Metadata-Version: 2.4
Name: kg-snapshot
Version: 0.3.0
Summary: Shared snapshot infrastructure for KG modules — zero stdlib-only deps.
License: Elastic-2.0
License-File: LICENSE
Keywords: knowledge-graph,snapshot,kgrag
Author: Eric G. Suchanek, PhD
Author-email: suchanek@mac.com
Requires-Python: >=3.12,<3.14
Classifier: License :: Other/Proprietary License
Classifier: Programming Language :: Python :: 3
Classifier: Programming Language :: Python :: 3.12
Classifier: Programming Language :: Python :: 3.13
Project-URL: Homepage, https://github.com/Flux-Frontiers/kg_snapshot
Project-URL: Repository, https://github.com/Flux-Frontiers/kg_snapshot
Description-Content-Type: text/markdown

[![Python](https://img.shields.io/badge/python-3.12%20%7C%203.13-blue.svg)](https://www.python.org/)
[![License: Elastic-2.0](https://img.shields.io/badge/License-Elastic%202.0-blue.svg)](https://www.elastic.co/licensing/elastic-license)
[![Version](https://img.shields.io/badge/version-0.2.0-blue.svg)](https://github.com/Flux-Frontiers/kg_snapshot/releases)
[![CI](https://github.com/Flux-Frontiers/kg_snapshot/actions/workflows/ci.yml/badge.svg)](https://github.com/Flux-Frontiers/kg_snapshot/actions/workflows/ci.yml)
[![Poetry](https://img.shields.io/endpoint?url=https://python-poetry.org/badge/v0.json)](https://python-poetry.org/)

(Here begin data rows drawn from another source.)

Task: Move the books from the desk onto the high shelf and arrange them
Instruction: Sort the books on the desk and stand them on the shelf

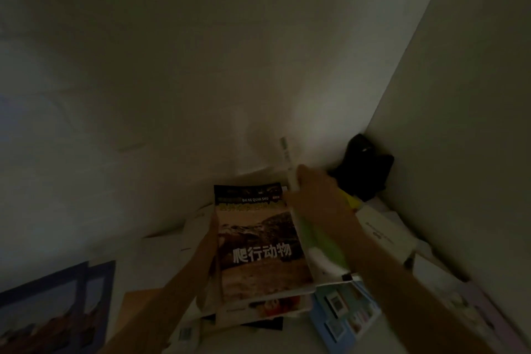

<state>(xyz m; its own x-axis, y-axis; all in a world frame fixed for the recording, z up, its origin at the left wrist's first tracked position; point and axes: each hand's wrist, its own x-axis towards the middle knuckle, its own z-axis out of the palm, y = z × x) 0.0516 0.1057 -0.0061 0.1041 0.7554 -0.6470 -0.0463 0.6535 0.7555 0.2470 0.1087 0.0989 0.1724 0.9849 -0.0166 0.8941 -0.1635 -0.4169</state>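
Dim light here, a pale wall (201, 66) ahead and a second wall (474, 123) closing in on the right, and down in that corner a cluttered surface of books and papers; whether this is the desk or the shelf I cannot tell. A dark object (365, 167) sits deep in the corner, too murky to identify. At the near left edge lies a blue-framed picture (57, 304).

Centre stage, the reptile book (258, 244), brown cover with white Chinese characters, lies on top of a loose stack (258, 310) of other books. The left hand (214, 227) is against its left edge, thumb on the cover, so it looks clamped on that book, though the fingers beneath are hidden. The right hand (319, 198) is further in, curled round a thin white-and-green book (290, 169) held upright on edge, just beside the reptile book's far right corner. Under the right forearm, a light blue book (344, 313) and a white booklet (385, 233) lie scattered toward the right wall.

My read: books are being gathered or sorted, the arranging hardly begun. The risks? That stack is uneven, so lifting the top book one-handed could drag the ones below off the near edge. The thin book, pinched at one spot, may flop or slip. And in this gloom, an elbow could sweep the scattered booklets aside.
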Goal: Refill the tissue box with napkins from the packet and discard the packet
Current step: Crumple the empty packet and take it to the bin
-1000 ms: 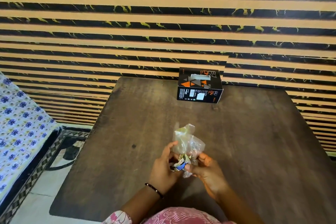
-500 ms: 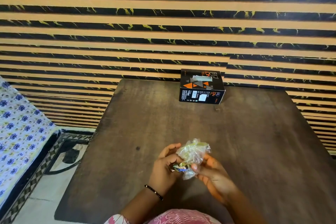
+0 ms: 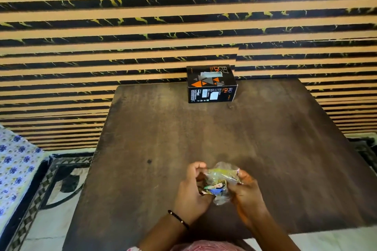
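Packet [image 3: 221,183] now balled tighter between both hands than before

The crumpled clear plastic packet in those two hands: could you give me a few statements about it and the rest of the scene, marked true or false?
1. The crumpled clear plastic packet is held by both the left hand and the right hand. True.
2. The black cardboard tissue box with orange triangles lies on its side near the hands. False: it stands at the far edge of the dark wooden table, against the striped wall.
3. A thin black bracelet circles the left wrist. True.
4. Loose napkins are scattered across the table. False: none lie there.
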### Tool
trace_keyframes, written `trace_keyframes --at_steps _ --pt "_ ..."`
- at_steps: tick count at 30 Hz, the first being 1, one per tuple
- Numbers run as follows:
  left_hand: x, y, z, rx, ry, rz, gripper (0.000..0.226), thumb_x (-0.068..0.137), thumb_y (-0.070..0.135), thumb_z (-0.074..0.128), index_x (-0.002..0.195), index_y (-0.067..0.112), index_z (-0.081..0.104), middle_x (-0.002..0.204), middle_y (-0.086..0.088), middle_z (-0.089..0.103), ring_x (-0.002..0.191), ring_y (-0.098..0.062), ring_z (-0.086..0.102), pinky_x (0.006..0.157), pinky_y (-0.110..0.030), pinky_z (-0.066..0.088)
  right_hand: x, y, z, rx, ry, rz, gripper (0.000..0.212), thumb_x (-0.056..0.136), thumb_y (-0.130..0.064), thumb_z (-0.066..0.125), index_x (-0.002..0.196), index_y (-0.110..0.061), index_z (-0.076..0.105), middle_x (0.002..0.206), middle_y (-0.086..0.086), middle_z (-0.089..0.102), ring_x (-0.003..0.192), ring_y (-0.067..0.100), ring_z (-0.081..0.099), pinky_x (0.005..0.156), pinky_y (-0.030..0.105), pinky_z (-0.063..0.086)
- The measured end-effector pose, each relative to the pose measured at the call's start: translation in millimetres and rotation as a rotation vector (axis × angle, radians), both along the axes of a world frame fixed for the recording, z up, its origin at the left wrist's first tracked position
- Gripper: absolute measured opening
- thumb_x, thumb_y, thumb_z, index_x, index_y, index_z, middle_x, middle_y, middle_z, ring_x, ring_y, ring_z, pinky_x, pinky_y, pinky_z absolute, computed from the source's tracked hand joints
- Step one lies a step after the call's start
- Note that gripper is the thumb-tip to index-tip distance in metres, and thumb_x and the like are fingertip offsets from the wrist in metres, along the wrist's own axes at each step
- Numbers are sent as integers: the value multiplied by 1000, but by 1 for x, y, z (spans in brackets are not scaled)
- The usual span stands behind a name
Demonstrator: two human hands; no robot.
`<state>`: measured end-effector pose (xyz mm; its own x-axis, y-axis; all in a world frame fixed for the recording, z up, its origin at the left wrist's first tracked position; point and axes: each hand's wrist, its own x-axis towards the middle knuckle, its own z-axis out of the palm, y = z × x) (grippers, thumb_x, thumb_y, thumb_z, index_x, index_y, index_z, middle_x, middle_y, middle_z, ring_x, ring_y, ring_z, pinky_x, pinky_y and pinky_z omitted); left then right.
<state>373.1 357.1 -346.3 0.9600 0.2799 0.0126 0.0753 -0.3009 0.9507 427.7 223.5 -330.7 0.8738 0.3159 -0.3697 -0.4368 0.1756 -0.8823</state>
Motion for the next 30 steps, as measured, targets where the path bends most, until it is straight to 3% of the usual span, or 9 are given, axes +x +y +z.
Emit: trace_keyframes --at_steps 2,4,8,11,14,18,22,25,30 --pt "3 -6 2 54 -22 -43 58 66 16 71 115 37 46 101 20 63 89 7 62 77 -9 47 -3 -7 4 -64 -56 -9 33 78 17 53 91 -8 71 82 20 74 62 27 68 52 34 58" --pt "6 -12 7 109 -55 -61 49 64 14 67 104 39 56 99 18 64 88 7 62 76 -9 47 -5 -16 10 -121 -131 -7 33 79 17 53 92 -8 71 80 15 75 64 26 69 56 34 59" --pt "15 -33 21 54 -40 -31 35 58 19 64 85 41 60 84 12 70 78 4 65 69 -9 46 -10 -41 20 -193 -257 -17 25 87 6 54 96 -9 70 91 10 75 87 23 70 77 29 57" --pt "25 -54 27 -32 10 -40 31 57 10 71 79 32 65 71 11 70 66 4 62 61 -14 46 -15 -72 28 -203 -301 11 27 85 0 60 103 -19 66 97 -5 75 96 11 68 85 21 52" --pt "33 -85 30 -97 55 -120 27 58 0 71 76 19 65 67 7 68 63 -4 58 59 -22 46 -21 -110 35 -208 -319 79 43 73 -9 74 112 -20 62 106 -2 73 101 14 67 90 29 50" --pt "35 -146 38 -163 106 -202 27 52 17 76 77 25 66 71 4 68 69 -12 58 69 -35 47 -29 -168 48 -96 -310 -116 48 77 11 64 115 -17 55 103 7 73 95 21 68 75 30 56" --pt "29 -211 57 -247 100 -257 31 52 11 76 81 10 66 79 -7 66 74 -15 57 69 -32 45 -41 -226 63 -37 -339 -200 37 79 12 61 107 -12 59 93 11 74 79 21 69 59 34 57" --pt "18 -259 72 -358 156 -323 32 57 11 72 88 12 66 84 -5 69 77 -14 62 72 -30 50 -51 -272 69 -33 -340 -283 27 80 15 57 94 -7 62 82 9 74 66 18 67 48 28 54" --pt "8 -311 82 -631 295 -509 32 65 9 68 96 13 68 88 -4 73 76 -15 69 68 -26 59 -58 -339 70 12 -256 -452 18 82 15 54 83 -2 60 78 13 69 59 23 62 44 26 49"
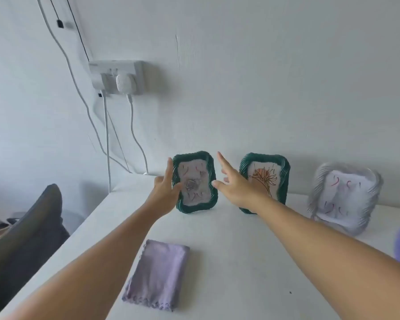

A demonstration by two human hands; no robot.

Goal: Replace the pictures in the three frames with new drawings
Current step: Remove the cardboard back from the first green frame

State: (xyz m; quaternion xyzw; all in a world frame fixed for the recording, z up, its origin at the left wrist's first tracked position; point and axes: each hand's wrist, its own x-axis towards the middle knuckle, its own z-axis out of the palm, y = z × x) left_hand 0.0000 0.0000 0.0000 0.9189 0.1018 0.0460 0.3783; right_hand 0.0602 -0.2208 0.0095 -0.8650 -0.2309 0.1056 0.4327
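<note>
Three picture frames stand along the wall at the back of a white bench. The left hand [165, 189] touches the left edge of the left green frame [195, 182] at frame centre, fingers straight. The right hand [237, 182], released with fingers spread, hovers between it and the middle green frame [264, 181]. A pale grey frame [344, 196] stands at right; a folded lilac cloth [157, 274] lies lower centre.

Both bare forearms stretched forward, converging slightly. Left hand [165, 189] raised edge-on, fingers [169, 169] straight and pointing up, thumb forward. Right hand [234, 183] spread with palm down, fingers [223, 161] splayed and extended, thumb angled left. Neither gripping anything.
</note>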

**kg-snapshot** — Shared Snapshot Infrastructure for the KGRAG Framework

*Author: Eric G. Suchanek, PhD*

*Flux-Frontiers, Liberty TWP, OH*

---

## Overview

`kg-snapshot` is a **zero-dependency, stdlib-only** package providing the canonical snapshot
infrastructure shared across all KGRAG domain knowledge graph packages — `code-kg`, `doc-kg`,
`diary-kg`, `ftree-kg`, `metabo-kg`, and others.

It was extracted from `kg-rag` to break a structural circular dependency: domain KG packages
need to subclass `SnapshotManager` to capture domain-specific metrics, but they cannot depend
on `kg-rag` if `kg-rag` itself depends on them.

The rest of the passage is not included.